● **Assigned task**: Output all of the material once more, so that every line matches the original exactly.

(Data block Opens)

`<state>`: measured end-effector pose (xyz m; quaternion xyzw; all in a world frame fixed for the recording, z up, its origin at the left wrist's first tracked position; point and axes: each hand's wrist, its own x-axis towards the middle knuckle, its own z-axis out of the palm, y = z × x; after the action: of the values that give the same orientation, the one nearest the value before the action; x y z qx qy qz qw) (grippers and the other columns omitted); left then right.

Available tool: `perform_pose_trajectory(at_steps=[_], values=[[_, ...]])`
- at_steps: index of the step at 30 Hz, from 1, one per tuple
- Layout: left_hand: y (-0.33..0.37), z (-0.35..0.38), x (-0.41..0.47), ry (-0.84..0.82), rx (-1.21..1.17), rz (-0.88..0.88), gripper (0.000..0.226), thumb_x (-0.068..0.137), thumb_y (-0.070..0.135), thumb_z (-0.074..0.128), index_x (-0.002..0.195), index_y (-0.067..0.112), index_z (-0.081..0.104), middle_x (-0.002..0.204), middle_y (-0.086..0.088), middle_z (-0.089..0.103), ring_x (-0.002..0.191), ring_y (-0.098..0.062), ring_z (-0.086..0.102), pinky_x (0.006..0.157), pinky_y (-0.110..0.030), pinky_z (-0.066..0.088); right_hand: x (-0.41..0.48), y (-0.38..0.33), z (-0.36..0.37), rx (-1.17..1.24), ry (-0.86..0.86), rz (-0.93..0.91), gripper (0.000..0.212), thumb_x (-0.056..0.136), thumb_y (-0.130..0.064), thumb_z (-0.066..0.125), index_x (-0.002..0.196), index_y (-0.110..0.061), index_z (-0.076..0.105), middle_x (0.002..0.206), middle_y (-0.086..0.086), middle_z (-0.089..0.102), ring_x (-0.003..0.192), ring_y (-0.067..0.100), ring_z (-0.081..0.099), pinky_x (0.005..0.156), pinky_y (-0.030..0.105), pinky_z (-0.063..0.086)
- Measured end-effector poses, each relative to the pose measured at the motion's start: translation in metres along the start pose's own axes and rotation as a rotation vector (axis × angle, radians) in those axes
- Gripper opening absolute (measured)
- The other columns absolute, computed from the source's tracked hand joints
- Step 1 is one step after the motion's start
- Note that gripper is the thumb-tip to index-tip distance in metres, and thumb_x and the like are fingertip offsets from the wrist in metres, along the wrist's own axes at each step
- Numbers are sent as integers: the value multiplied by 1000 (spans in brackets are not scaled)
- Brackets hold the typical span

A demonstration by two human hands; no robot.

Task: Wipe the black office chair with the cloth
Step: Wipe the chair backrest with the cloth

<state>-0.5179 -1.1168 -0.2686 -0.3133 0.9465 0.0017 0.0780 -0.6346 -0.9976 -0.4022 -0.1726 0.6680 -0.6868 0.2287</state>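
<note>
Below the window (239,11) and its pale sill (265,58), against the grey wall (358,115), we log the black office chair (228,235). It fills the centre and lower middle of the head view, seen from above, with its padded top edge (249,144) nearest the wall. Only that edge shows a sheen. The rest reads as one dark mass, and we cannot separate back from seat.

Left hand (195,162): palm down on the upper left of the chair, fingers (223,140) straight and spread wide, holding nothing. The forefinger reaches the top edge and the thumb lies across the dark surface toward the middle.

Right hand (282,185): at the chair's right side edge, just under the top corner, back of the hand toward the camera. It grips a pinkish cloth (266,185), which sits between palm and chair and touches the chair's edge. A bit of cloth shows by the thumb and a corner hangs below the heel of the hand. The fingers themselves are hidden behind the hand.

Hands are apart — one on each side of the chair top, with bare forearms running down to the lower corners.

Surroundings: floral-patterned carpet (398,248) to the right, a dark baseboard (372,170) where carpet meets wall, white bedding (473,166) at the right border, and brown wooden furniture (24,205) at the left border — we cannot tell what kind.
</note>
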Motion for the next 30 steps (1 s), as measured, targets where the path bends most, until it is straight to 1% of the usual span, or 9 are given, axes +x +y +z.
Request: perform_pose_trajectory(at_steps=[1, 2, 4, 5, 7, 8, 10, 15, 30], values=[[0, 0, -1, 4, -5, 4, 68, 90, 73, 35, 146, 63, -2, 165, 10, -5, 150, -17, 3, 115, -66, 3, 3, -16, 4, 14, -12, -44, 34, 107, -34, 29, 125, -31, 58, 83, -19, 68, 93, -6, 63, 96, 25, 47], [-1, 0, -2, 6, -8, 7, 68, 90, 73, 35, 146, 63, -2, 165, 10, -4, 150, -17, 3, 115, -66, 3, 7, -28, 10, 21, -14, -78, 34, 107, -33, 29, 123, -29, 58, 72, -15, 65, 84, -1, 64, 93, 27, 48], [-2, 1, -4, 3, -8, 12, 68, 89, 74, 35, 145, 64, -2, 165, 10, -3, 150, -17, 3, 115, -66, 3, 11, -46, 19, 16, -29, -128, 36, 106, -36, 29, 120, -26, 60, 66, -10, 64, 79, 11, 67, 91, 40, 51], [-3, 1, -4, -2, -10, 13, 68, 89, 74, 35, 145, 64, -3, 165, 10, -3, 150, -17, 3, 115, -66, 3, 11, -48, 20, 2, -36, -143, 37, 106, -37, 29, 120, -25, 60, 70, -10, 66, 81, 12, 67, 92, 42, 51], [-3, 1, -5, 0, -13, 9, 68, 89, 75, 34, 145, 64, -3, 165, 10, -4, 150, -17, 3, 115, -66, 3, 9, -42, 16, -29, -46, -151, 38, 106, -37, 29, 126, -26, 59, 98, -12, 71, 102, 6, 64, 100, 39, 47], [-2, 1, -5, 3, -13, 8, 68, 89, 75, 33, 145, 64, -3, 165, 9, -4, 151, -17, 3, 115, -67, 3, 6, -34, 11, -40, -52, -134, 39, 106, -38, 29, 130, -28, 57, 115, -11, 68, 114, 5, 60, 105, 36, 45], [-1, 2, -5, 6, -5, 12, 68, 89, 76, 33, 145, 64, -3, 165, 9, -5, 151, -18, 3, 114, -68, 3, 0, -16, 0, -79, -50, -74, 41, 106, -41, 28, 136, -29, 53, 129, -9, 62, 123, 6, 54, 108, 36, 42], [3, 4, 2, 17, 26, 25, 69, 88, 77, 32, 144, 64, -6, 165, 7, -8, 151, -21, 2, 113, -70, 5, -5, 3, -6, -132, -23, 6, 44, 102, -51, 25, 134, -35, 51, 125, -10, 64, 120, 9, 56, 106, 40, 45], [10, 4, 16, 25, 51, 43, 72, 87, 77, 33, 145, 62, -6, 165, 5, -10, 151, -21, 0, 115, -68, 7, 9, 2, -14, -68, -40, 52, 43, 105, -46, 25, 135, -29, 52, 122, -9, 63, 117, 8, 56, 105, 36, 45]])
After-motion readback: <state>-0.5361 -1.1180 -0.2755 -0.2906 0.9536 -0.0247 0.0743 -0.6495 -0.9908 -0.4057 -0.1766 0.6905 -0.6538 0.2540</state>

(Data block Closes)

● **Exercise solution**:
`<state>`: measured end-effector pose (xyz m; quaternion xyzw; all in a world frame fixed for the recording, z up, its origin at the left wrist's first tracked position; point and axes: each hand's wrist, its own x-axis towards the middle knuckle, its own z-axis out of the palm, y = z × x; after the action: of the values that give the same orientation, the one nearest the value before the action; x y z qx qy qz qw) (grippers and the other columns omitted); left then right.

Available tool: `perform_pose_trajectory(at_steps=[_], values=[[_, ...]])`
- at_steps: index of the step at 30 Hz, from 1, one per tuple
- Layout: left_hand: y (-0.33..0.37), z (-0.35..0.38), x (-0.41..0.47), ry (-0.84..0.82), rx (-1.21..1.17), rz (-0.88..0.88), gripper (0.000..0.226), thumb_x (-0.068..0.137), thumb_y (-0.070..0.135), thumb_z (-0.074..0.128), index_x (-0.002..0.195), index_y (-0.067..0.112), index_z (-0.081..0.104), middle_x (-0.002..0.204), middle_y (-0.086..0.088), middle_z (-0.089..0.103), ring_x (-0.002..0.191), ring_y (-0.098..0.062), ring_z (-0.086..0.102), pinky_x (0.006..0.157), pinky_y (-0.110..0.030), pinky_z (-0.066..0.088); right_hand: x (-0.41..0.48), y (-0.38..0.33), z (-0.36..0.37), rx (-1.17..1.24), ry (-0.86..0.86), rz (-0.93..0.91), gripper (0.000..0.212), thumb_x (-0.056..0.136), thumb_y (-0.130..0.064), thumb_z (-0.066..0.125), index_x (-0.002..0.196), index_y (-0.110..0.061), index_z (-0.076..0.105), middle_x (0.002..0.206), middle_y (-0.086..0.086), middle_z (-0.089..0.102), ring_x (-0.003..0.192), ring_y (-0.067..0.100), ring_z (-0.081..0.099), pinky_x (0.005..0.156), pinky_y (-0.030..0.105), pinky_z (-0.063..0.086)
- Measured end-effector poses, each relative to the pose measured at the motion's start: translation in metres along the start pose's own axes and rotation as a rotation vector (axis × angle, radians) in those axes
- Gripper opening absolute (measured)
- The other columns absolute, computed from the source's tracked hand joints
- Step 1 is one step after the motion's start
- Note that gripper is the thumb-tip to index-tip distance in metres, and thumb_x and the like are fingertip offsets from the wrist in metres, along the wrist's own axes at each step
- Numbers are sent as integers: the value multiplied by 1000 (spans in brackets are not scaled)
- Brackets hold the typical span

A demonstration by two human hands; no robot.

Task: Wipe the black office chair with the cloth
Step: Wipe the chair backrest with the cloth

<state>-0.5179 -1.1168 -0.2686 -0.3133 0.9465 0.0017 0.0780 -0.6346 -0.9976 -0.4022 -0.1726 0.6680 -0.6868 0.2287</state>
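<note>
Below the window (239,11) and its pale sill (265,58), against the grey wall (358,115), we log the black office chair (228,235). It fills the centre and lower middle of the head view, seen from above, with its padded top edge (249,144) nearest the wall. Only that edge shows a sheen. The rest reads as one dark mass, and we cannot separate back from seat.

Left hand (195,162): palm down on the upper left of the chair, fingers (223,140) straight and spread wide, holding nothing. The forefinger reaches the top edge and the thumb lies across the dark surface toward the middle.

Right hand (282,185): at the chair's right side edge, just under the top corner, back of the hand toward the camera. It grips a pinkish cloth (266,185), which sits between palm and chair and touches the chair's edge. A bit of cloth shows by the thumb and a corner hangs below the heel of the hand. The fingers themselves are hidden behind the hand.

Hands are apart — one on each side of the chair top, with bare forearms running down to the lower corners.

Surroundings: floral-patterned carpet (398,248) to the right, a dark baseboard (372,170) where carpet meets wall, white bedding (473,166) at the right border, and brown wooden furniture (24,205) at the left border — we cannot tell what kind.
</note>
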Motion for the next 30 steps (1 s), as measured, targets where the path bends most, until it is straight to 1% of the usual span, or 9 are given, axes +x +y +z.
Request: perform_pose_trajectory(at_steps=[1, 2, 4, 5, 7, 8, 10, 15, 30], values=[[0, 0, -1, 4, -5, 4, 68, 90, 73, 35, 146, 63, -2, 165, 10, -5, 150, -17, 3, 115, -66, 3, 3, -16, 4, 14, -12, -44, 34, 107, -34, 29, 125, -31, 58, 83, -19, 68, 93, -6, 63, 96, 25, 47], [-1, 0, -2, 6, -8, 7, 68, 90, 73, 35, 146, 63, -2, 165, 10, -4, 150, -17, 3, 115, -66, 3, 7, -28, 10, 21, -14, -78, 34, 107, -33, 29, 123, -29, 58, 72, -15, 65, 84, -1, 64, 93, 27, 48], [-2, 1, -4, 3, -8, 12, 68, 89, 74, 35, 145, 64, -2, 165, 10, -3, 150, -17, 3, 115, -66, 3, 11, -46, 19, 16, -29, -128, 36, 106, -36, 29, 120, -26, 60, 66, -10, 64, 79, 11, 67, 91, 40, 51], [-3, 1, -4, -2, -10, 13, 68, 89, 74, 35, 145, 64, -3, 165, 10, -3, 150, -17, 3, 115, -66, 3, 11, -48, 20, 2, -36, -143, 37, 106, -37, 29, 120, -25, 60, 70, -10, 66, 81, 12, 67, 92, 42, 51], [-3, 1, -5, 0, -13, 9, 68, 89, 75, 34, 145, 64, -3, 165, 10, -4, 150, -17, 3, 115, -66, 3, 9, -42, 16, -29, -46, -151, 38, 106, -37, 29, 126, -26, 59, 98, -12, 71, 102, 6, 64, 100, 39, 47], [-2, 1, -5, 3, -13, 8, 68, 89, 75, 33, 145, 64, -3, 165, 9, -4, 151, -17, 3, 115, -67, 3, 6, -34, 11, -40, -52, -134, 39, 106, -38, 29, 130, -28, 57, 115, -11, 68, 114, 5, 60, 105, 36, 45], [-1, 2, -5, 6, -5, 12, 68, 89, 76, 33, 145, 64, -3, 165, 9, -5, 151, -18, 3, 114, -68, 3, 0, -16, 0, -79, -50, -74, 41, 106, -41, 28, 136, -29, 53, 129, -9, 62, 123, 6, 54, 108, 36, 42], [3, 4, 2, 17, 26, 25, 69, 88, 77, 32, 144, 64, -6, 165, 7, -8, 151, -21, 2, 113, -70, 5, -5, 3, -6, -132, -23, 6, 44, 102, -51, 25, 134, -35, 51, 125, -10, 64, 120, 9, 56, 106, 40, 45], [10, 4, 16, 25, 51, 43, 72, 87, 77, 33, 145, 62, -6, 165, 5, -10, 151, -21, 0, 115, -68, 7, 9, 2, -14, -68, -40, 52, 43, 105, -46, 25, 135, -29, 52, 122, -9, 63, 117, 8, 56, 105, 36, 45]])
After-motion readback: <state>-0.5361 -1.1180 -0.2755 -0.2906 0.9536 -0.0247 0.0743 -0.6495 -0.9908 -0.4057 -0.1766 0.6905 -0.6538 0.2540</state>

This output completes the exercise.